Search the data for the string "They" and copy each line where it turns up.

___ Data to examine ___

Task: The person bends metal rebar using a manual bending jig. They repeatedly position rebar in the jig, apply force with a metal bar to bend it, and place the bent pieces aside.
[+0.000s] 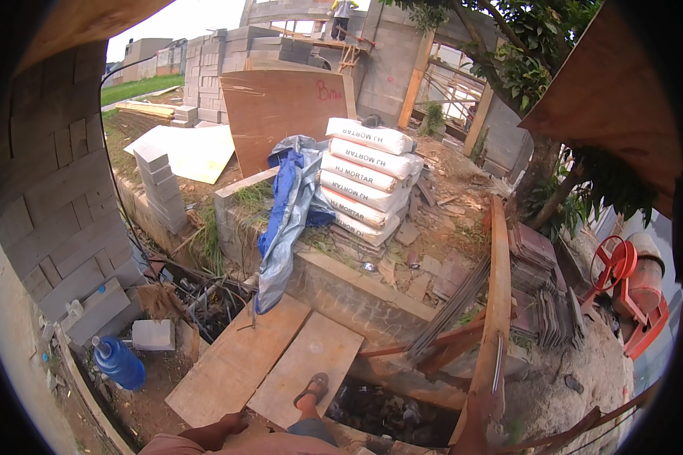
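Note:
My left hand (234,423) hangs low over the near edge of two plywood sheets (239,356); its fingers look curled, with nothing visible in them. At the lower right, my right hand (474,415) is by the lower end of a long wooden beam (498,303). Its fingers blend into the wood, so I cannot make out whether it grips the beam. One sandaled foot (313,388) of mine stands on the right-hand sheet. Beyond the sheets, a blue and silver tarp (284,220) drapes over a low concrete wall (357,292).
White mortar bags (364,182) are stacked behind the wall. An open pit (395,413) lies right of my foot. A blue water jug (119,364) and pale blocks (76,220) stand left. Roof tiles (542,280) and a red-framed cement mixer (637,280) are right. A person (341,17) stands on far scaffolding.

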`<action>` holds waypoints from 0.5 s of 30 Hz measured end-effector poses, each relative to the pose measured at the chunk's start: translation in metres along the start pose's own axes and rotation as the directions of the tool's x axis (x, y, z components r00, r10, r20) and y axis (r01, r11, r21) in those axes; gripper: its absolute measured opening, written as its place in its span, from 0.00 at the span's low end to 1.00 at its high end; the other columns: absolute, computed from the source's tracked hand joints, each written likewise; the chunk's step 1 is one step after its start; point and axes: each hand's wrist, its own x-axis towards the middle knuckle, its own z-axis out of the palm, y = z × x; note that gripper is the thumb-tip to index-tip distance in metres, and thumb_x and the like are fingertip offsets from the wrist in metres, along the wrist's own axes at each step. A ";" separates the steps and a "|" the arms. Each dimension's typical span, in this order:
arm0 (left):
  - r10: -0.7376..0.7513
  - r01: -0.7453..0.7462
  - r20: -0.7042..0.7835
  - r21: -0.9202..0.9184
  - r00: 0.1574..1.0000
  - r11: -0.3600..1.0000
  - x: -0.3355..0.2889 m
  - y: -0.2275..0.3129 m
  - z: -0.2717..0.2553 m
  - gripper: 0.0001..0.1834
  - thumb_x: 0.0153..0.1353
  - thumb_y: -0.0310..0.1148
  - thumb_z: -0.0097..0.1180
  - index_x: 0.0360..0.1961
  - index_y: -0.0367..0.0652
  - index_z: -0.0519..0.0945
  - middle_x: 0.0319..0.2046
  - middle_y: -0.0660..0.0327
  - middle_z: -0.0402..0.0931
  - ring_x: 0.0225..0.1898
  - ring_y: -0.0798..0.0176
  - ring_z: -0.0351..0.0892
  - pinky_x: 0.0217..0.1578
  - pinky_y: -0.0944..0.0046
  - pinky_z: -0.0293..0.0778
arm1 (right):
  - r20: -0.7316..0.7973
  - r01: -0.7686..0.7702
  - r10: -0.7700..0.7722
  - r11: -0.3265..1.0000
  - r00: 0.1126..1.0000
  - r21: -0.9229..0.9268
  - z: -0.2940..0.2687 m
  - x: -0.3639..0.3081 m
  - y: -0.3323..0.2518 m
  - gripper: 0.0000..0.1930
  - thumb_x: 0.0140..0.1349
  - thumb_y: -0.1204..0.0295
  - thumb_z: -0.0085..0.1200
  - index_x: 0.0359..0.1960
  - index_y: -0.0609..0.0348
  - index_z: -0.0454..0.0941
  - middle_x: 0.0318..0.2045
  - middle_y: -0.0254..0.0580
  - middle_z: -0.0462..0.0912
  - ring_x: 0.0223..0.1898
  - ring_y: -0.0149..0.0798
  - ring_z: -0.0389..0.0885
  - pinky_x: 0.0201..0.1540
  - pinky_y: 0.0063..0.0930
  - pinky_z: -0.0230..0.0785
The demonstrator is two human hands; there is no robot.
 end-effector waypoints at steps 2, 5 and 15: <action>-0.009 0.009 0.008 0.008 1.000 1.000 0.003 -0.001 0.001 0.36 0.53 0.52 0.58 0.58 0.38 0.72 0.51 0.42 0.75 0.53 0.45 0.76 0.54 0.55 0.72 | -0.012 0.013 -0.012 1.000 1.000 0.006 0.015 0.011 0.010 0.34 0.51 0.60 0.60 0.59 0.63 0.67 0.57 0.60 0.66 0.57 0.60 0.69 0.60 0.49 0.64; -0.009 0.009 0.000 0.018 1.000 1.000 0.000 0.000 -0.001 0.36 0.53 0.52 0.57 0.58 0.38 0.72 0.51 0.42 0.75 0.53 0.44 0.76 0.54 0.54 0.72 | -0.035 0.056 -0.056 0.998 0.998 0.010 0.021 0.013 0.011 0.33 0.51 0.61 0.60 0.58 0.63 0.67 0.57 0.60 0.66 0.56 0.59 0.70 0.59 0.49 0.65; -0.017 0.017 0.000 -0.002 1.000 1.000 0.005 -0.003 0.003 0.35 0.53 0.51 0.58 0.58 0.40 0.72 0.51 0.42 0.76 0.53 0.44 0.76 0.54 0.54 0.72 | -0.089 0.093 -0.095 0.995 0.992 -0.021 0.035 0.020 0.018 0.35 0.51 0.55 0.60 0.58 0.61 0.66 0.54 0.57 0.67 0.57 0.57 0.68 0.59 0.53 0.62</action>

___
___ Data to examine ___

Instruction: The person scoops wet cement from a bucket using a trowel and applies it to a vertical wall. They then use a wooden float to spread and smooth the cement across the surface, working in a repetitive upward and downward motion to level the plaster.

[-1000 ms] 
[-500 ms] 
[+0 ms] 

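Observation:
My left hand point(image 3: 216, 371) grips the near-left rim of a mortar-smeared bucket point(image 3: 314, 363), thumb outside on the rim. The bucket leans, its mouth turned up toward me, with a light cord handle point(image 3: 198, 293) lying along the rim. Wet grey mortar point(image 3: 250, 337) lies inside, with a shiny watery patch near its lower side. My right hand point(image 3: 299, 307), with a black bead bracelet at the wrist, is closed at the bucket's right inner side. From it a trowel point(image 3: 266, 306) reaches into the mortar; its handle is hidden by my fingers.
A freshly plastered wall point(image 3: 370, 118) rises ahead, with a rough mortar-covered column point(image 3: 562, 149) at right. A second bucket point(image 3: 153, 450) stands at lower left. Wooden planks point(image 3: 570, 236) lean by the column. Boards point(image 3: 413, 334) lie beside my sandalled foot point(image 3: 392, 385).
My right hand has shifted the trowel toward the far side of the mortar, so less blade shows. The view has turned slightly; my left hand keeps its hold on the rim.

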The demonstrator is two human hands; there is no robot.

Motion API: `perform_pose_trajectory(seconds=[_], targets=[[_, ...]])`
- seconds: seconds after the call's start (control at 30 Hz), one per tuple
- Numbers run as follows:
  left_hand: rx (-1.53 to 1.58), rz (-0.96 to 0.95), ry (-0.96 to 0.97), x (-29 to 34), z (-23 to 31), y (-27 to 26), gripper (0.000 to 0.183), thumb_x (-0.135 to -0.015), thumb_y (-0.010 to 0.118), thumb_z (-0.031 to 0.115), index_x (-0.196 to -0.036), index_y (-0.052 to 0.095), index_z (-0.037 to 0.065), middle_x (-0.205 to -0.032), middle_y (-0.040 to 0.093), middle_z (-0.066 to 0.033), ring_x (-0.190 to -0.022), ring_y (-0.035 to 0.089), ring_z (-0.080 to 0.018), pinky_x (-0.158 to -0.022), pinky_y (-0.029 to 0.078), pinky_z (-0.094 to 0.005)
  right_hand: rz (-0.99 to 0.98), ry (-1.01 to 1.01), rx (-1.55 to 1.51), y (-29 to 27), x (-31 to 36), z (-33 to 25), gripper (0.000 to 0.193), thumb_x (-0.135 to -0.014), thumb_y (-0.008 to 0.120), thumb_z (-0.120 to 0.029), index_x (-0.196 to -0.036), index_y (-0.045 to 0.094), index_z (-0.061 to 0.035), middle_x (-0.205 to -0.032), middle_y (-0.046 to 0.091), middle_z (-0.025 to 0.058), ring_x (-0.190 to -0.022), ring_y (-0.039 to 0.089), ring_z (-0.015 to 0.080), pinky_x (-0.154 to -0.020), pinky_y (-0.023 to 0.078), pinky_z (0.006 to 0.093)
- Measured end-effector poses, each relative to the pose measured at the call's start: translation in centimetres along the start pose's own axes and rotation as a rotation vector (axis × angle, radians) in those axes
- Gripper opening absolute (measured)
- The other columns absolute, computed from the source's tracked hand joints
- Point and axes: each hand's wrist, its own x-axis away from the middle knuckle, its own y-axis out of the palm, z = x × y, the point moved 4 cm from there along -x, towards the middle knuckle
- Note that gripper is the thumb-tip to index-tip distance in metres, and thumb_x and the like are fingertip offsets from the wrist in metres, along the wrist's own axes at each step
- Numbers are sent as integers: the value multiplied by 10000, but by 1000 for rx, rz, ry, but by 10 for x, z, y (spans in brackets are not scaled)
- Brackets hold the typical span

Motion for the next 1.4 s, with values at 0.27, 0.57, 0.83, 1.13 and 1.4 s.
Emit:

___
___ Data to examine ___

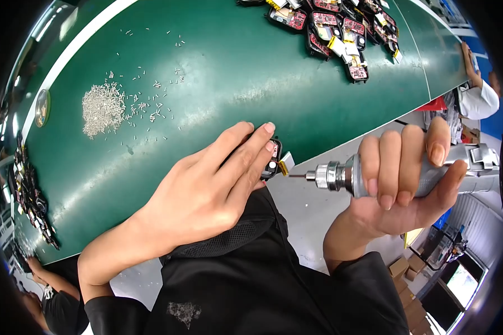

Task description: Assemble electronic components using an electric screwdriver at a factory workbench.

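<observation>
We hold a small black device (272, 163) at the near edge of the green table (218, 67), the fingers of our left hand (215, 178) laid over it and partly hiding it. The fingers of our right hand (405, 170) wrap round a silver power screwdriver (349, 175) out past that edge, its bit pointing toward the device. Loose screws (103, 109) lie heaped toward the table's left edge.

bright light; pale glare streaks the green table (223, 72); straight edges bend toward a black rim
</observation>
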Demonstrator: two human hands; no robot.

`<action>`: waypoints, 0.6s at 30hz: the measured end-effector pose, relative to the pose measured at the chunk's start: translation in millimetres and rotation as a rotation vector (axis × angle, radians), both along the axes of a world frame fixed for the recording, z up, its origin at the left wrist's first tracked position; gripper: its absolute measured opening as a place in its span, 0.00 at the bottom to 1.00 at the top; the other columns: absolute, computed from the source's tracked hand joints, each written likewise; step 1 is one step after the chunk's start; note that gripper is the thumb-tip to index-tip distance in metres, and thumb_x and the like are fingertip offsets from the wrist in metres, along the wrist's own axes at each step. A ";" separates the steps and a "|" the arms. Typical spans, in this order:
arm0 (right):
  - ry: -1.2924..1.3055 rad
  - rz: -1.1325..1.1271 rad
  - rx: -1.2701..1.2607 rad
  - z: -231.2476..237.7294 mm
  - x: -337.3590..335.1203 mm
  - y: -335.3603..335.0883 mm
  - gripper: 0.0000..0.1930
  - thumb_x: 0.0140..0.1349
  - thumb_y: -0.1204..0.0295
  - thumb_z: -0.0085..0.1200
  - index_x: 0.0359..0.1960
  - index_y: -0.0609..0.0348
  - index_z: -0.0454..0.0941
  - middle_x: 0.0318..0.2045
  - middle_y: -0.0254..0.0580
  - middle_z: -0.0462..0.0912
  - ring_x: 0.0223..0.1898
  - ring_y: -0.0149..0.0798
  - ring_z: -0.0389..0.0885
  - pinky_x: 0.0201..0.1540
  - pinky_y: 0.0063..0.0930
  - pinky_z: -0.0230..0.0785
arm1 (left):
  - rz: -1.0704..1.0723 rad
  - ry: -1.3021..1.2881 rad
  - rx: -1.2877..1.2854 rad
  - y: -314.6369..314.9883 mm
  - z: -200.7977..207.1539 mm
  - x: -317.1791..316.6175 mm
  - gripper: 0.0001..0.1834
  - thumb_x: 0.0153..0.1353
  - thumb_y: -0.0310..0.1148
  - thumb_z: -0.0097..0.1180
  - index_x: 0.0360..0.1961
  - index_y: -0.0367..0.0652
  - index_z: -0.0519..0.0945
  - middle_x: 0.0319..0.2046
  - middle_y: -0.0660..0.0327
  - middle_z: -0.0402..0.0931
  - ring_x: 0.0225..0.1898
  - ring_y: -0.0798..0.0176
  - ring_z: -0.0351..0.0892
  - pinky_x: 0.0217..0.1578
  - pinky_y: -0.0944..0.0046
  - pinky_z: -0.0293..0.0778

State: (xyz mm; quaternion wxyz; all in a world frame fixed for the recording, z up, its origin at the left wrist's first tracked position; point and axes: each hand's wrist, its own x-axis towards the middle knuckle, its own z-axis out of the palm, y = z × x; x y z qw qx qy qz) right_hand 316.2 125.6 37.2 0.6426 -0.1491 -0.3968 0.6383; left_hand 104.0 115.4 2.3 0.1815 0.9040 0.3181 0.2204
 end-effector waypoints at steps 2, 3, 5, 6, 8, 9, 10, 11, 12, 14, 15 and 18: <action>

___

• [Written solution]
Task: The person bends metal rebar using a manual bending jig. They repeatedly position rebar in the jig, apply force with a metal bar to bend it, and place the bent pieces aside.
Instruction: The person scoops wet cement from a bucket using a trowel and applies it to a vertical wall. They then use a wooden float to spread and smooth the cement across the surface, working in a repetitive upward and downward motion to level the plaster.

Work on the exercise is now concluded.